1

Here's the problem:

X is a positive integer (include 0) set which has n different elements I know in advance. All of them is less equal than m. And I want to have an occ-free hash function as simple as possible to map them to 0-n-1.

For example:

X = [31,223,121,100,123,71], so n = 6, m = 223.

I want to find a hash function to map them to [0, 1, 2, 3, 4, 5].

If mapping to 0-n-1 is too difficult, then how to mapping X to a small range is also a problem.

Finding such a function is not too difficult, but to be simple and easy to be generated is hard.

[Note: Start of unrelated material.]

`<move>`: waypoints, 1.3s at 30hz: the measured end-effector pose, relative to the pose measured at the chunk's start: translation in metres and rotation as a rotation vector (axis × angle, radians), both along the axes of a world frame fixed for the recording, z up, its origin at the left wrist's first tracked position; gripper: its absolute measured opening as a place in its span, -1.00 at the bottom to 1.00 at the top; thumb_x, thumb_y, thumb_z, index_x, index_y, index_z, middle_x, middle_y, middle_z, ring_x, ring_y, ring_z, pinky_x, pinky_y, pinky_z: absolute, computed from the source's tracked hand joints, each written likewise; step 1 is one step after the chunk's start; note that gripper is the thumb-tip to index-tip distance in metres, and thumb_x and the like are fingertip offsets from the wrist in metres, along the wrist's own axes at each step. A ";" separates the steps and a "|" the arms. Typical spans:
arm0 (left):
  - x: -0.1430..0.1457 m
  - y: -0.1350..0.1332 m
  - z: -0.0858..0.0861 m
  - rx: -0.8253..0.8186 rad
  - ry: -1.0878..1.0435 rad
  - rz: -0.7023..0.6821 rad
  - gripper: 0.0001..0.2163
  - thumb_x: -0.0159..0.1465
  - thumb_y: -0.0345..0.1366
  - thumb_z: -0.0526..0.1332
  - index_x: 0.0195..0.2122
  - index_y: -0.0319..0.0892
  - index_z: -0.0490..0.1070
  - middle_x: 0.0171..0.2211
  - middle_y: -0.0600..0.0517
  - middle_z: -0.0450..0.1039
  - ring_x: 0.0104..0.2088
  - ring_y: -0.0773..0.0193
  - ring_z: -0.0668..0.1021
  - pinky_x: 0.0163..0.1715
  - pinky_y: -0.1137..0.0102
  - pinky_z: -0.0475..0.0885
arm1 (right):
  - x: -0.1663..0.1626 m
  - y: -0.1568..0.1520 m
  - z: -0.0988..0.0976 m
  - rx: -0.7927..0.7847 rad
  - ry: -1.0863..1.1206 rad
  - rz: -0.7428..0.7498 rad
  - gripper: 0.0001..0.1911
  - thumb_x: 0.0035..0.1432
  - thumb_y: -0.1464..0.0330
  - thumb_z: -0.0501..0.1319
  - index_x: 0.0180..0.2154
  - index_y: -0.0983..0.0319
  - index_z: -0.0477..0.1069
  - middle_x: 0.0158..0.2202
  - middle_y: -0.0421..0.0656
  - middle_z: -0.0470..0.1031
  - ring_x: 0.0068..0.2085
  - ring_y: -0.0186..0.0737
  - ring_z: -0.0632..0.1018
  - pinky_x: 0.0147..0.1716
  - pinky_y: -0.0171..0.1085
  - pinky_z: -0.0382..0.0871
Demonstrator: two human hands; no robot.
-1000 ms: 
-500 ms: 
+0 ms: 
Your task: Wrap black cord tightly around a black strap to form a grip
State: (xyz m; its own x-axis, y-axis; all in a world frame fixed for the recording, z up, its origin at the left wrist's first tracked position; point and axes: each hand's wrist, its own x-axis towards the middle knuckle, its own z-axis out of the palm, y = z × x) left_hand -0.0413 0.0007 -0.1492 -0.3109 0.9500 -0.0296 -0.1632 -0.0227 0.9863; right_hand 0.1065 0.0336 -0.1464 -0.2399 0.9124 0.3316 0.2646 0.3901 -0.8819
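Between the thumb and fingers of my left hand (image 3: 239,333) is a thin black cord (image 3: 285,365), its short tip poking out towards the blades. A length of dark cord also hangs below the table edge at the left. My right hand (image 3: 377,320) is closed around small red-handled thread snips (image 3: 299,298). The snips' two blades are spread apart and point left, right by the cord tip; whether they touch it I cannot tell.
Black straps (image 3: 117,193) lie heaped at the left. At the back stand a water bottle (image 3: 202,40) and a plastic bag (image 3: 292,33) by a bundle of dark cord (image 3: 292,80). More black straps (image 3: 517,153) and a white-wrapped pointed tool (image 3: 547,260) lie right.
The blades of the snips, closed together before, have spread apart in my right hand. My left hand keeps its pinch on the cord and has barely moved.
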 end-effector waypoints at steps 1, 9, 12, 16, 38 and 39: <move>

It's better to preserve the order of the X.

Any clues?

mxmxlwlw
  • 31
  • 6

2 Answers2

2

My favorite perfect hash is pretty easy.

The hash function you generate has the form:

hash = table1[h1(key)%N] + table2[h2(key)%N]

h1 and h2 are randomly generated hash functions. In your case, you can generate random constants and then have h1(key)=key*C1/m and h2(key)=key*C2/m or something similarly simple

To generated the perfect hash:

  1. Generate random constants C1 and C2
  2. Imagine the bipartite graph, with table1 slots and table2 slots as vertices and an edge for each key between table1[h1(key)%N] and table2[h2(key)%N]. Run a DFS to see if the graph is acyclic. If not, go back to step 1.
  3. Now that you have an acyclic graph, start at any key/edge in each connected component, and set its slots in table1 and table2 however you like to give it whatever hash you like.
  4. Traverse the tree starting at the vertices adjacent to the edge you just set. For every edge you traverse, one of its slots will already be set. Set the other one to make the hash value come out however you like.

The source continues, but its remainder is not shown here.